BRIQ’s methodology involves a deep dive into the unique characteristics of each project, balancing innovative design with practical constraints like budgets and client requirements. The firm works closely with developers, cultural institutions, and private companies to create spaces that foster a sense of community and belonging. This holistic approach ensures that the urban environments they design are not only aesthetically pleasing but also socially and economically sustainable​.

Insights into Sustainable Design Practices

Sustainability is becoming increasingly important in both design and advertising. Many exhibits and discussions at 3daysofdesign focus on eco-friendly and sustainable design solutions. By engaging with these topics, Australian advertising professionals can gain valuable insights into sustainable practices and how to effectively communicate them to consumers. This knowledge is crucial for crafting campaigns that resonate with environmentally conscious audiences and align with global sustainability trends.

“Let’s explore what our understanding of what wood could be,” was just one of the extraordinary quotes I hurriedly scribbled down while attending a talk on an exhibition called “sawdust”, which was centred around where wood could be used an insulator, an acoustic modulator, or a more traditional structural component.

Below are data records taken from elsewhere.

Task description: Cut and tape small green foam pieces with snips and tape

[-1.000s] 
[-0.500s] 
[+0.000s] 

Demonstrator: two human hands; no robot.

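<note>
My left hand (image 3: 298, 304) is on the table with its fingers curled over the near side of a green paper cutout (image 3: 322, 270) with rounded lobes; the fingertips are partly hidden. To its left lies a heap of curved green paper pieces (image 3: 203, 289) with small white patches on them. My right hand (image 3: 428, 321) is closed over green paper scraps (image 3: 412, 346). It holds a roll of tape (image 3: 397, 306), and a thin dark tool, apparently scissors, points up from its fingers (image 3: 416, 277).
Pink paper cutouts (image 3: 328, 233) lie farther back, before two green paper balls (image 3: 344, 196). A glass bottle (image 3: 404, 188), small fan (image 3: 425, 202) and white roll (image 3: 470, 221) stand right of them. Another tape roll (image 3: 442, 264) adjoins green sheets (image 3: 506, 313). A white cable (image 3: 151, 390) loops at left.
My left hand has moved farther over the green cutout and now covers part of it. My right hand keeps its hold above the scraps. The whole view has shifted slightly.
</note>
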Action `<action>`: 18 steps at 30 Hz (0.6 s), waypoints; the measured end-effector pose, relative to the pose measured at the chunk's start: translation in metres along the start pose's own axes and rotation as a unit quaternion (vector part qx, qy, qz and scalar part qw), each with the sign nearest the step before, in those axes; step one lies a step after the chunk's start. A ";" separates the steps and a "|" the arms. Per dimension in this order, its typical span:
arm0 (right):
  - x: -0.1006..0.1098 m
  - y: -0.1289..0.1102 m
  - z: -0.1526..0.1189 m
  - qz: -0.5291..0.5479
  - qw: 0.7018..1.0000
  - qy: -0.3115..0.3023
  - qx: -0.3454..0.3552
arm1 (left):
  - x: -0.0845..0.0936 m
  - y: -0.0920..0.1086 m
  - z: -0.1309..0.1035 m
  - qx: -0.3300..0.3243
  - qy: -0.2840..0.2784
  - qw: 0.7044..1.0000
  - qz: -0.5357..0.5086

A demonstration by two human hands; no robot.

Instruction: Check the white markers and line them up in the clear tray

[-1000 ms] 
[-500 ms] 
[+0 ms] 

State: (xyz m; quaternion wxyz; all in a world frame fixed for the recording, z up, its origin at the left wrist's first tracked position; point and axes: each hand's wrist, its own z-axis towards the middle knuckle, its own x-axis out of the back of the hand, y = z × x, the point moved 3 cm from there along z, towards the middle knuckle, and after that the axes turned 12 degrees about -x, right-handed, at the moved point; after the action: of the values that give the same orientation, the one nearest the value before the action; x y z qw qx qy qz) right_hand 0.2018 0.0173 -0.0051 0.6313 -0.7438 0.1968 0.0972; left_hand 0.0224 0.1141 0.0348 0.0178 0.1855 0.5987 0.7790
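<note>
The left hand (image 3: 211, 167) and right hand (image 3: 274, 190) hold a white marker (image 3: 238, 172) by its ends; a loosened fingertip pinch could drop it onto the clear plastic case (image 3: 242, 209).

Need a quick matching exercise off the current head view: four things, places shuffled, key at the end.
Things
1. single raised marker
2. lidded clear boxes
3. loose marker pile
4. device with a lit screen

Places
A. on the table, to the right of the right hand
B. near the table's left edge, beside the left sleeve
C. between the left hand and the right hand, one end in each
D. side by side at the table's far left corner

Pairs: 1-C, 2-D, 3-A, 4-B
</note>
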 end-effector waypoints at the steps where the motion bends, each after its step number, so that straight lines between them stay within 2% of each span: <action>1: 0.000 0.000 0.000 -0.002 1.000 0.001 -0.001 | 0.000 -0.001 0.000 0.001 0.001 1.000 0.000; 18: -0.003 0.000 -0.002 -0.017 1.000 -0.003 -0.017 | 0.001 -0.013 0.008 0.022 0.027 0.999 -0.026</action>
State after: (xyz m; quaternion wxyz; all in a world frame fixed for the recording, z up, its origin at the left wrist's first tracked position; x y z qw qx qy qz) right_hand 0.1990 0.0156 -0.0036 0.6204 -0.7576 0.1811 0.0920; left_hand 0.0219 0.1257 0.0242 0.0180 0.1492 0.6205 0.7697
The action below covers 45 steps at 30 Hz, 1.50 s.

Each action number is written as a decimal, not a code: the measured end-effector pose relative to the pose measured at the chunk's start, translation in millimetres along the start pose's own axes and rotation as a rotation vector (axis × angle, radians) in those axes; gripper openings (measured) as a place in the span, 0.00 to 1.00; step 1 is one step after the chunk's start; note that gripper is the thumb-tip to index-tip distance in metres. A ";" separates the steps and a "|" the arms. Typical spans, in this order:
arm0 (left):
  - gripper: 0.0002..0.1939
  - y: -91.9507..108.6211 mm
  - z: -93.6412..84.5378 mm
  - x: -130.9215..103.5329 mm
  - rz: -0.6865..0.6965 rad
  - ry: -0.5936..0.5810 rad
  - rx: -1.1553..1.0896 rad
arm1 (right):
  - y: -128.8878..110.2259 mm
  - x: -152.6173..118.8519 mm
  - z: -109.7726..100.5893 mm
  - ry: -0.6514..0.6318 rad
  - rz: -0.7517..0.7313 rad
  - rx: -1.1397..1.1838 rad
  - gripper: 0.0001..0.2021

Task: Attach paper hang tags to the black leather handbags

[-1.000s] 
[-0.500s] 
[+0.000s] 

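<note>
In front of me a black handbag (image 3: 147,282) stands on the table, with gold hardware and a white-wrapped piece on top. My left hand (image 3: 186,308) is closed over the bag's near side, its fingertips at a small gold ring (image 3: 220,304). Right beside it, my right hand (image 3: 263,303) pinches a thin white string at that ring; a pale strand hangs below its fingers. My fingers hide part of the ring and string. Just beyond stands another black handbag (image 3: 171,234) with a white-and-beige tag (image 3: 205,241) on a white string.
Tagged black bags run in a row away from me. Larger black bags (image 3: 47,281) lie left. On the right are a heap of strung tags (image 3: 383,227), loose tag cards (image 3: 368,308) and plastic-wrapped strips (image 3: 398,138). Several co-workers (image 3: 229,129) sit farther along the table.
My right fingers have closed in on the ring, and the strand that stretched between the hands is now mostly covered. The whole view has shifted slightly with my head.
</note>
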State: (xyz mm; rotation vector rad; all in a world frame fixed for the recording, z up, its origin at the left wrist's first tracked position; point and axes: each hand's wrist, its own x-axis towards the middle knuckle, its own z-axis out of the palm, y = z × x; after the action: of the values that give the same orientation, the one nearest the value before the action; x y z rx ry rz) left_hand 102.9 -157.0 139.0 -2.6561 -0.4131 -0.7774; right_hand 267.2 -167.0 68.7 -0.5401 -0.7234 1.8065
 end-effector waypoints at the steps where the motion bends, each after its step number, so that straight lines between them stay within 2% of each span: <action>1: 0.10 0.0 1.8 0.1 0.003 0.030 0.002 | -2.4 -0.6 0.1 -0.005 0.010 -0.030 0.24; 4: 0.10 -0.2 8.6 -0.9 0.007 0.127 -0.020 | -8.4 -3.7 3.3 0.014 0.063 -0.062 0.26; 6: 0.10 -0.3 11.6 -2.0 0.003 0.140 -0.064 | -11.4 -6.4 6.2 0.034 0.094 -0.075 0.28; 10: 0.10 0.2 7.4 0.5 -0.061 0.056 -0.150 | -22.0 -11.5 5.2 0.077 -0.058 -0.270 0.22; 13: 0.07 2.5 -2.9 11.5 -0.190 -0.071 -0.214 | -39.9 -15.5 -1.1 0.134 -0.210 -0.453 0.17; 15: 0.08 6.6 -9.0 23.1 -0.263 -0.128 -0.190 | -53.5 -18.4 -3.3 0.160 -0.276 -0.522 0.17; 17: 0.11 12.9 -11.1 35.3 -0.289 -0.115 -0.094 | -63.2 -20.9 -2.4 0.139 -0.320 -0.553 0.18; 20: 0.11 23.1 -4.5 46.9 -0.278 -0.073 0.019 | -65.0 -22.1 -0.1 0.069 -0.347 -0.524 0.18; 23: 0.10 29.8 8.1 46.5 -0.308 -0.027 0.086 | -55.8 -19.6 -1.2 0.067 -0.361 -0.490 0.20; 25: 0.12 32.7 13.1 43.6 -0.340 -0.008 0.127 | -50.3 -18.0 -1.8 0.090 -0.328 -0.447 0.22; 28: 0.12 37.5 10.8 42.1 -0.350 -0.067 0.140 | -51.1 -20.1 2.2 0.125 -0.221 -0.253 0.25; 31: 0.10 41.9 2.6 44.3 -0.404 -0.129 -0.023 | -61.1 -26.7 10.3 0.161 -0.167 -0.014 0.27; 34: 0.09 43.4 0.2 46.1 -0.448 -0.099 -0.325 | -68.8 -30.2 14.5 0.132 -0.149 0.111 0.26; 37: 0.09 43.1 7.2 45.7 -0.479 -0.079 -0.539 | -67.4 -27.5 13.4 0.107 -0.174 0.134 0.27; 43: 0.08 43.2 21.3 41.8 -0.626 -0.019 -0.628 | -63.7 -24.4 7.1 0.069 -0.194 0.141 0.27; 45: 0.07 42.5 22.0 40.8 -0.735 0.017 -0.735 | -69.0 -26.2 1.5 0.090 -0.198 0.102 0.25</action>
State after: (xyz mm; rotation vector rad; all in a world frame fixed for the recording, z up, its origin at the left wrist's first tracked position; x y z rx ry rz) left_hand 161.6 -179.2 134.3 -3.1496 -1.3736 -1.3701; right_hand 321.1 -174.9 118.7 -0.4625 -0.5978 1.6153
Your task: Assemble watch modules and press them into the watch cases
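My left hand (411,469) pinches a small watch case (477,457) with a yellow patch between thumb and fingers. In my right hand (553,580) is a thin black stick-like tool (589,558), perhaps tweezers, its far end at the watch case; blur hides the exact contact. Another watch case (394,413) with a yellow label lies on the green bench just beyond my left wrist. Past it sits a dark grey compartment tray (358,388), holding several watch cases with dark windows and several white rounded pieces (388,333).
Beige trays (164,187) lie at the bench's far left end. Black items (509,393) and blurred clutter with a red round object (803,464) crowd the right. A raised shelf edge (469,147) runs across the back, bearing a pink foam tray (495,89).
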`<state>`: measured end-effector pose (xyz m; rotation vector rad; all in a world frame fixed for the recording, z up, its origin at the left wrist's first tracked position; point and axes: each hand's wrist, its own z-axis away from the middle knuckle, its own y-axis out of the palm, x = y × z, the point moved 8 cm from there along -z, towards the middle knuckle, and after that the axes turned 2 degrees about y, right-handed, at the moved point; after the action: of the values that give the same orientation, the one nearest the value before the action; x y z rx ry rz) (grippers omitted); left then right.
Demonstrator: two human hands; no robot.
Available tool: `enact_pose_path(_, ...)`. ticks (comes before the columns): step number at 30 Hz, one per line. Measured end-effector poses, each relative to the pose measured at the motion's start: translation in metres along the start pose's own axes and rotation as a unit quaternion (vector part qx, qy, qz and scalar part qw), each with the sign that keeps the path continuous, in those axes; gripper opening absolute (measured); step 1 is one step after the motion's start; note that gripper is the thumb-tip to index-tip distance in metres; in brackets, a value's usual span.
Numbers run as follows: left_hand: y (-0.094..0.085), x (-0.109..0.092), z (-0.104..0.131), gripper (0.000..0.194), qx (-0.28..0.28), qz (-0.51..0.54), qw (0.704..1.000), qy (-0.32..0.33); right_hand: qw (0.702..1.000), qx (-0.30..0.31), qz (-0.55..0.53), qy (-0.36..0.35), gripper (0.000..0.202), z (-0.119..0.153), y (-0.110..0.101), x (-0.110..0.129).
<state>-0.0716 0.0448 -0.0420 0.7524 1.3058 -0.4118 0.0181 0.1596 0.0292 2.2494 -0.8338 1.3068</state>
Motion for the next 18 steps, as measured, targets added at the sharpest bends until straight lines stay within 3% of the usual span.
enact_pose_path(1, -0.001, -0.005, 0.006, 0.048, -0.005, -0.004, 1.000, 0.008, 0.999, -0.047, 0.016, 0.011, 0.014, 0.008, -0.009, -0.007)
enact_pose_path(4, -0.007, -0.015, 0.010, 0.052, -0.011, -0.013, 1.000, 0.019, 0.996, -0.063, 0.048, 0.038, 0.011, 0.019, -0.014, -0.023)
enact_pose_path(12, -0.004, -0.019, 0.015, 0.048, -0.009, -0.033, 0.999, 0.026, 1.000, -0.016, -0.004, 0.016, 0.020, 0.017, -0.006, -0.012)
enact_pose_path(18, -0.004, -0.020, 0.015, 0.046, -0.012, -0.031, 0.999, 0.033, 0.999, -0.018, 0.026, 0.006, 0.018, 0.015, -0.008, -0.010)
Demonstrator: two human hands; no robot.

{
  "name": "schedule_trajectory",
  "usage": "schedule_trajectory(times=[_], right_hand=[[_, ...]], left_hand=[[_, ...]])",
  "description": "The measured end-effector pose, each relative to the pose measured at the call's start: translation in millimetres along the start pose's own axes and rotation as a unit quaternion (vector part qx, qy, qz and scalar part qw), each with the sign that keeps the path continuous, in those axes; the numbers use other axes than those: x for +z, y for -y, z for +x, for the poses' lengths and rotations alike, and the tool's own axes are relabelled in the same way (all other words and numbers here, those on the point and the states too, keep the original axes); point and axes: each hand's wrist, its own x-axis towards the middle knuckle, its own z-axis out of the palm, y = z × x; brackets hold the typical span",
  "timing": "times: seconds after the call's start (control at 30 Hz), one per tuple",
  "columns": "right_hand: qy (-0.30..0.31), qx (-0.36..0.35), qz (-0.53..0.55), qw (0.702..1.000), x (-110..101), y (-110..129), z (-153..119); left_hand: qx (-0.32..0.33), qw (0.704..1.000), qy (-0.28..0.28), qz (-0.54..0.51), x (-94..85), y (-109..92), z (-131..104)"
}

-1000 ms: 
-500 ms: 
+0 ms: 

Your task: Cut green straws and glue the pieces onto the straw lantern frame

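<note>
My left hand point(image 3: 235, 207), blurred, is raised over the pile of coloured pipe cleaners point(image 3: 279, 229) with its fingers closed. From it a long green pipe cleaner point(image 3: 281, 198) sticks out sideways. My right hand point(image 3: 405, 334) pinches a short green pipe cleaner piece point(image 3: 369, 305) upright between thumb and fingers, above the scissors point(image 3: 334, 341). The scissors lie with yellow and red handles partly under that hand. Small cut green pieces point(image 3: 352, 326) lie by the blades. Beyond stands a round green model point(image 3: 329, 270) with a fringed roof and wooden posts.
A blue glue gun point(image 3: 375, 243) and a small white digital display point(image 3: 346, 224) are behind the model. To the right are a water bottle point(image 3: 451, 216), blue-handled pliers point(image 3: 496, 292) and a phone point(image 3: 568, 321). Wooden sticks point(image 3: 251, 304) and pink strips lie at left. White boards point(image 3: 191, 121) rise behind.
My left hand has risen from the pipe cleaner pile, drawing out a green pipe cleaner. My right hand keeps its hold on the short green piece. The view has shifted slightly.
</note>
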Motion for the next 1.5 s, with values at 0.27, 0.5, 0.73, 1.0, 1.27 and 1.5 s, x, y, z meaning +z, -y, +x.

One of the many quaint sayings I adopted during my time in Copenhagen was if you don’t like the weather: what 10 minutes. As we zipped around town via ever inventive modes of sustainable travel, we found ourselves rugging up, stripping down and hiding under umbrellas as the notoriously changeable weather did its thing.

Exhibits numbered in their hundreds if not thousands and each depicted as being open for inspection with a string of hot pink balloons gaily announcing their presence. Dare to Dream was the theme for 2024 and it was very apt. Because dreaming for a better life is surely a simple truth that resonates will nearly all human beings. And if that’s not an actionable insight, I don’t know what is.